Flow Computation and Physics Lab

Onkar Sahni, RPI

 

Location and Affiliations

Flow Computation and Physics Lab is located at Rensselaer Polytechnic Institute (RPI) within the Department of Mechanical, Aerospace and Nuclear Engineering (MANE). It is headed by Prof. Onkar Sahni and is affiliated with the Scientific Computation Research Center (SCOREC), Center for Flow Physics and Control (CeFPaC) and Center for Future Energy Systems (CFES) at Rensselaer.

 

Research Interests

Flow Computation and Physics Lab is interested in predictive methods and tools for fluid flow problems with a focus on turbulence and flow control. Specifically, for flow problems that exhibit multiscale phenomena and are of stochastic nature due to uncertain inputs. Our group tackles these problems by formulating and applying advanced models and methods. Our research places emphasis on multiscale methods, unstructured meshes, parallel and anisotropic adaptive procedures, and uncertainty quantification techniques.

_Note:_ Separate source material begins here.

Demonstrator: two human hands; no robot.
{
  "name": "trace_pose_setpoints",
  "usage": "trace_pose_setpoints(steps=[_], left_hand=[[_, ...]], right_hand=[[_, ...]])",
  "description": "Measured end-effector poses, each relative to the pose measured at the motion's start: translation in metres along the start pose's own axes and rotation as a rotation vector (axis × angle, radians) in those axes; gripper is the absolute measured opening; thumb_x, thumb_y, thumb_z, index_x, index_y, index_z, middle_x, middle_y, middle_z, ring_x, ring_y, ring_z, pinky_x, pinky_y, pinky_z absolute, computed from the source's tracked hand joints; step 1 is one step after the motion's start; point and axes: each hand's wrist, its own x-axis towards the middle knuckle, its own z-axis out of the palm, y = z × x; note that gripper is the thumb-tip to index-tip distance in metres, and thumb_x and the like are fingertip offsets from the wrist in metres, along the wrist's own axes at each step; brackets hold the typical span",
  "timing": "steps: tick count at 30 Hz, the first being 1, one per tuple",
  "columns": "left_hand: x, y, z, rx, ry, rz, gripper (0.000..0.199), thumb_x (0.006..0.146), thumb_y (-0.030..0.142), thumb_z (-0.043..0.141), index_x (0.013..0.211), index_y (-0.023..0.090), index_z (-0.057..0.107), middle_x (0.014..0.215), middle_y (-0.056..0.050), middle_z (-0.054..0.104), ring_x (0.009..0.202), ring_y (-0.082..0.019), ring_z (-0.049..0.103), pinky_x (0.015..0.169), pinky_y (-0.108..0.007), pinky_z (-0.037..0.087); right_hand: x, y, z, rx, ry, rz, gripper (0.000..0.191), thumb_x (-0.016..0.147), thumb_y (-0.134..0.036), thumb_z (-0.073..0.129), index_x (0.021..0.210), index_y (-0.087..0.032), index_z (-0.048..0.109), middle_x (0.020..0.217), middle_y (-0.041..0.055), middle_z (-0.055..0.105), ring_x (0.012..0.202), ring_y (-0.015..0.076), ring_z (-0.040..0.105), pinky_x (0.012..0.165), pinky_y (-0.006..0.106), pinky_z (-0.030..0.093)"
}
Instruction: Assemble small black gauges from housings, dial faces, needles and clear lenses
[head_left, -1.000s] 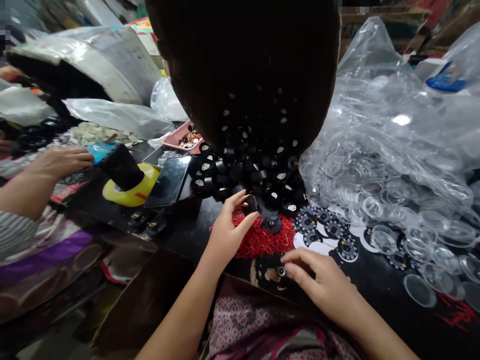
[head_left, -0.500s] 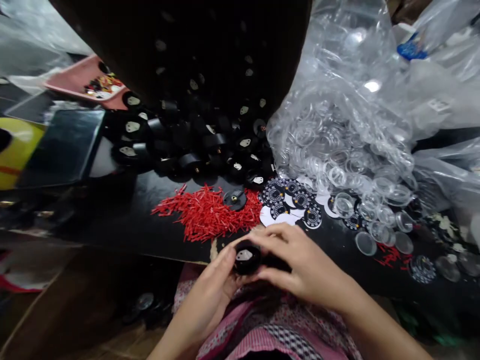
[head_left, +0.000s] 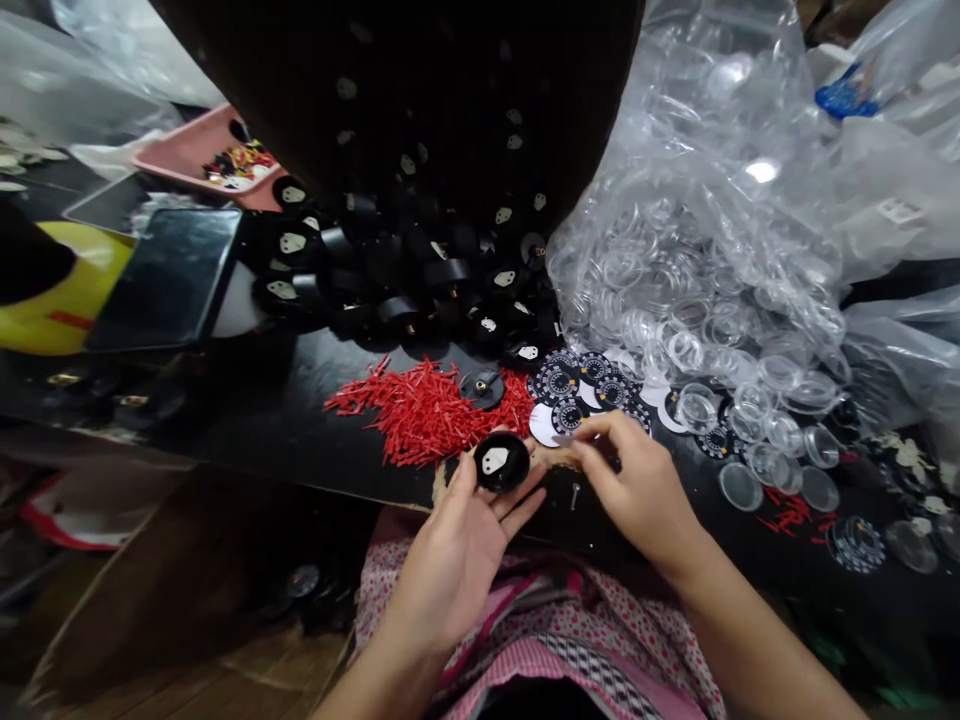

When possible, we compare our predictions with experimental data and/or other "reliable" predictions (e.g., DNS).

 

Funding Sources

NSF, DoE, NASA, DoD-ARMY, ARO, NYSERDA, Boeing, Sikorsky, Corning, IBM

 

Research Highlights

(only recent highlights are provided in brief - for more details please see our publications)

 

  1. US Army tested a prototype of our new cannon design with passive flow control for blast overpressure attenuation, up to ~50% reduction was measured (matches with predictions made in Carson and Sahni, CAF (2015)) - paper is under preparation.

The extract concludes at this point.